Many times, she said, medical errors are related to poor communication.

Giving the students the opportunity to think critically while working together is crucial, Zalon said, citing research data that show collaboration produces better outcomes.

“Many times students don’t see an emergent situation in their learning,” she said, and are therefore not highly exposed to consequence. “Here you can do things (such as control heart rate) that allow the students to have that realistic experience.”

In these simulations – of which there were 18 over two days for a total of 36 – students were presented with the situation and given a few minutes to talk to one another about their roles before working together to manage the care of the declining patient.

Some were done at the University and some at The Commonwealth Medical College. Both schools have hi-fi simulators, Zalon said.

The planning for the simulations also was collaborative, she added, noting it began as a result of a pilot study 20 months ago and was “quite a feat to pull off.”

That pilot study, performed at TCMC by a much smaller group but deemed successful, had to be transformed so it could be replicated 36 times, Zalon said. The transformation focused on critical elements and employed key principles of a Team Steps program hospitals use to help people work together.

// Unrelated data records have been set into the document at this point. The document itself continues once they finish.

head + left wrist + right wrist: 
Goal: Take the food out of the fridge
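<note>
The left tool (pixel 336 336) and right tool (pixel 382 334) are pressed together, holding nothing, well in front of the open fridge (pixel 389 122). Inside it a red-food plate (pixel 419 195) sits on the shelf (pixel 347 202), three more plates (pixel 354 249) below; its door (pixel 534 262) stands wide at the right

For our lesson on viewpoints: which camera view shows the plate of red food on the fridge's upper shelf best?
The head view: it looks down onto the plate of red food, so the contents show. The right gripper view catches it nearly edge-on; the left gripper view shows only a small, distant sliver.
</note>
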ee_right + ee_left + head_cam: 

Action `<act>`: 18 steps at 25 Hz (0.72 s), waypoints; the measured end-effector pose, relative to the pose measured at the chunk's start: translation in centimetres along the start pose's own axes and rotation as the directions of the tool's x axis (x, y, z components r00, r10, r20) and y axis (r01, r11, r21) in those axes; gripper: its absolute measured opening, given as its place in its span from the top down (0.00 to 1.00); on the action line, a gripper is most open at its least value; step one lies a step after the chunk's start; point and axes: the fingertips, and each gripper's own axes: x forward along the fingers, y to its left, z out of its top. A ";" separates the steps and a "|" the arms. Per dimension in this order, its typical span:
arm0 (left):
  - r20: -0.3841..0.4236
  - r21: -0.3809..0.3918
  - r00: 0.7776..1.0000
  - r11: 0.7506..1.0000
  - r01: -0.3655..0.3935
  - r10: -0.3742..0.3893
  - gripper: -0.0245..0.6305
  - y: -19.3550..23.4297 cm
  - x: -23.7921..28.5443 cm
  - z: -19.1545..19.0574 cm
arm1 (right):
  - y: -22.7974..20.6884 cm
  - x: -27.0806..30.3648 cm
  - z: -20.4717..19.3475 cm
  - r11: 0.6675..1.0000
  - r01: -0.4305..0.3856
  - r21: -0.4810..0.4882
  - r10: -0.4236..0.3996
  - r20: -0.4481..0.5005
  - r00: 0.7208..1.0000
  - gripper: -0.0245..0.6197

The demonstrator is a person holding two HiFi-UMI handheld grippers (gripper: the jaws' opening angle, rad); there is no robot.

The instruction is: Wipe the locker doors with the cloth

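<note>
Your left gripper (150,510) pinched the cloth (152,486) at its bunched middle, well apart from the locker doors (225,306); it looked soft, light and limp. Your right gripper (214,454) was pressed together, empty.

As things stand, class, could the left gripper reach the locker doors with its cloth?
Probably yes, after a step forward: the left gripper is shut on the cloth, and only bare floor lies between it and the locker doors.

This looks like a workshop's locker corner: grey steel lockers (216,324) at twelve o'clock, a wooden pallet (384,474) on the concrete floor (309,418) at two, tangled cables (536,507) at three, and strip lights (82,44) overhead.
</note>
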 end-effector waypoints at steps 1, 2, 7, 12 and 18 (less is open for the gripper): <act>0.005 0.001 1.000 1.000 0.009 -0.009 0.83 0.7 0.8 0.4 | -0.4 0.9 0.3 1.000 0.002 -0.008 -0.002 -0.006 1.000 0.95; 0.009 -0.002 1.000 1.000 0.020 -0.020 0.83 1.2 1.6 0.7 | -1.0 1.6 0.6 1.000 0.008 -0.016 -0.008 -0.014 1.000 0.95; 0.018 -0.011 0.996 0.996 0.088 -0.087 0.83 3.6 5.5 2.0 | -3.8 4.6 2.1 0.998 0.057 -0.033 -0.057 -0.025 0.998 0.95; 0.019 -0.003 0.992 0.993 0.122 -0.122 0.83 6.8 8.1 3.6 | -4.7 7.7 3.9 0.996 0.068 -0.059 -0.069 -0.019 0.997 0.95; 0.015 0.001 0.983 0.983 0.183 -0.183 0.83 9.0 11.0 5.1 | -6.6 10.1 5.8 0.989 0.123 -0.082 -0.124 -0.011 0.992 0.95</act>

An interdisciplinary simulation on such a large scale is new territory for Northeastern Pennsylvania, Zalon said.

After each simulation came the equally important debriefings, in which faculty members spent time with the nursing and medical students focusing largely on how the teamwork went, she said.

That focus goes back at least 10 years, Zalon said, to when The Institute of Medicine, an independent advisory organization that is the health arm of the National Academy of Sciences, issued a report about areas on which health-care professionals need to work. Collaboration and teamwork were high on that list.

The collaboration, which Zielinski said various accrediting agencies expect and look for, impacted not only the students but the faculty as well.

“It was just exciting to do something that was so different,” she said, noting she appreciated the opportunity to work so closely with the other institutions and “just see what’s going on.”

“It was a learning experience for us, too,” Zielinski said.